Former assemblyman Lou Manzo, a critic of the Christie administration, questioned whether the governor’s move to stop the ARC Tunnel (which would have allowed much more train traffic to directly access the Croxton Yards in Jersey City) was designed to protect the Port Authority’s exclusive monopoly over container transport from Brooklyn.
McGreevey reinvented?
The Greenville Yards announcement comes at a time when there appears to be a number of political moves being made in the PA, including the shocking notice that Christie has named Jamie Fox, a prominent Democrat, as the commissioner of the State Department of Transportation, which has oversight into many PA activities.
Fox was a key person in the administration of Gov. Jim McGreevey, who appointed him as a Port Authority commissioner that allowed Fox to survive an internal Democratic conflict, one that tried to force McGreevey to resign early after the now-famous “I am a gay American” speech a decade ago.
That battle pitted McGreevey and his key people, including Fox, against then-U.S. Sen. Jon Corzine and U.S. Senator Robert Menendez. Corzine was looking to move into the State House early. McGreevey, however, held out against his early removal. But the feud left some bitter feelings against the two senators among his closest associates, apparently including Fox.
This move to appoint Fox may be a tip of the hat to McGreevey. Christie and McGreevey have become closer lately, even though McGreevey appears to be the kingmaker behind the eventual Steve Fulop run for governor, once Christie vacates the seat, as expected, to run for president in 2016.
Fox is not the only McGreevey insider who appears to be back in power. Gary Taffet, who served on McGreevey’s gubernatorial staff but was caight up by questions involving alleged use of connections to the state Department of Transportation to get approvals for billboards along the Turnpike, resurfaced at a fundraiser for Fulop, and apparently is doing insurance work for the city.
Roque team confident on BOE elections
West New York is gearing up for a second round of school board elections that will decide the future control of the board. Last year around this time, when charges of hacking were still hanging over Mayor Felix Roque’s head, momentum was building for a new, anti-administration Board of Education. This helped the ballot question sail through to create an elected board last November. Indeed, even after Roque had been acquitted, the first round of school board elections to expand the number of members from seven to nine went to anti-administration candidates.

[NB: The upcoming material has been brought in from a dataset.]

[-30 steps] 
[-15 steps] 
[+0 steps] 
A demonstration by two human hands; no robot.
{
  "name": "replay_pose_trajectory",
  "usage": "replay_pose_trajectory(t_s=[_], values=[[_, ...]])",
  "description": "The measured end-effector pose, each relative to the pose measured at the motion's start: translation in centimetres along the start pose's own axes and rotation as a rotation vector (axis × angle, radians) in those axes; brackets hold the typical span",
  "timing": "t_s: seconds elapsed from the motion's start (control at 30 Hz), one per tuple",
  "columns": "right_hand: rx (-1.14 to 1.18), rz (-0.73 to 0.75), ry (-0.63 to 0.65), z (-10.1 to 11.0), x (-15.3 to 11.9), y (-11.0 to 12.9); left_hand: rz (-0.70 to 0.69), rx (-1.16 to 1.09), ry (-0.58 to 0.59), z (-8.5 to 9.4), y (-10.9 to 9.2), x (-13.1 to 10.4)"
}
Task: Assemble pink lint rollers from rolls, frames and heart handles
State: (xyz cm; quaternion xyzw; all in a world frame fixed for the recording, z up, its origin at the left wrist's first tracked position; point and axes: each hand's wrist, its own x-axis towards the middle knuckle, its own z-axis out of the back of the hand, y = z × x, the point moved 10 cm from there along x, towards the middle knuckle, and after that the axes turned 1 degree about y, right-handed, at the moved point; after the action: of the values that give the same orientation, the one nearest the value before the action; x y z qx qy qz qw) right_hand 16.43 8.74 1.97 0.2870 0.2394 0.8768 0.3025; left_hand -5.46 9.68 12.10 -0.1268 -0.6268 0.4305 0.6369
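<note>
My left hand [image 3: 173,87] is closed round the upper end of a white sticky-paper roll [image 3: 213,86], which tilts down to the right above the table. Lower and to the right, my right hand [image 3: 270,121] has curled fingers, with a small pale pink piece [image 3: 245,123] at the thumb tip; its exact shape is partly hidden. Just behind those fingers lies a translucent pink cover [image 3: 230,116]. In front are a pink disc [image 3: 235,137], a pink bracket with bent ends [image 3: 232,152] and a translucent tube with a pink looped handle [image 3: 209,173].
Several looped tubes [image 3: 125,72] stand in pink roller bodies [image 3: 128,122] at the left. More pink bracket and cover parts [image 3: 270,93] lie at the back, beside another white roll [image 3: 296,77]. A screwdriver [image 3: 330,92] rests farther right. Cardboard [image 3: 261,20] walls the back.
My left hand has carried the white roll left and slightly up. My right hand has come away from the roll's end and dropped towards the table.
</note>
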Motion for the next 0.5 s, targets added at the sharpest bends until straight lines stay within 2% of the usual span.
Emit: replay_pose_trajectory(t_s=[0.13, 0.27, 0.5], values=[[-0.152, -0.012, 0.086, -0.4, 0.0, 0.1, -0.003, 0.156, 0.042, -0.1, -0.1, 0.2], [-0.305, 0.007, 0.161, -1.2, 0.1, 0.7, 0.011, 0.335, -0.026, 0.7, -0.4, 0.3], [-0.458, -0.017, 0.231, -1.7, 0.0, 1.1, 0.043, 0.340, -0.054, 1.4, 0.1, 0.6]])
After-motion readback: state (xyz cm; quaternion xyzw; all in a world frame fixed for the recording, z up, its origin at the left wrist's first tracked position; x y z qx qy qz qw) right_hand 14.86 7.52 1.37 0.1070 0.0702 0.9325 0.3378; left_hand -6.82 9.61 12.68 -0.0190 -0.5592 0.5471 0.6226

But the second round of elections that would put up some of the existing seats for a vote was stalled until November, and Roque has since regrouped. Behind the scenes, the Roque team has been working hard to get their candidates before the public, and with a shift in public perception, Roque-supported candidates appear to be in good shape.
Because of two resignations, five seats are up instead of three.
A victory for Hoboken’s Old Guard?
Although still split, the Hoboken old guard may still retain its two seats on the nine-member Board of Education, and may be able to pick up a third seat this November, although they cannot still gain control of the nine-member board.
The same political divisions that caused a three-way race in last year’s municipal election still exist, but won’t have the same impact. Two of the three old guard candidates are incumbents and are considered likely to retain their seats.
When yes means yes
Bayonne rent control advocates have won a decisive victory on the wording of the referendum to be presented on Nov. 4, avoiding the disaster Hoboken suffered a few years ago when “yes” meant “no” for keeping control, and tenants nearly saw rent control gutted.
If the language of the Bayonne referendum had not been changed, yes would have meant doing away with rent control, not saving it. As it is, yes means keeping it.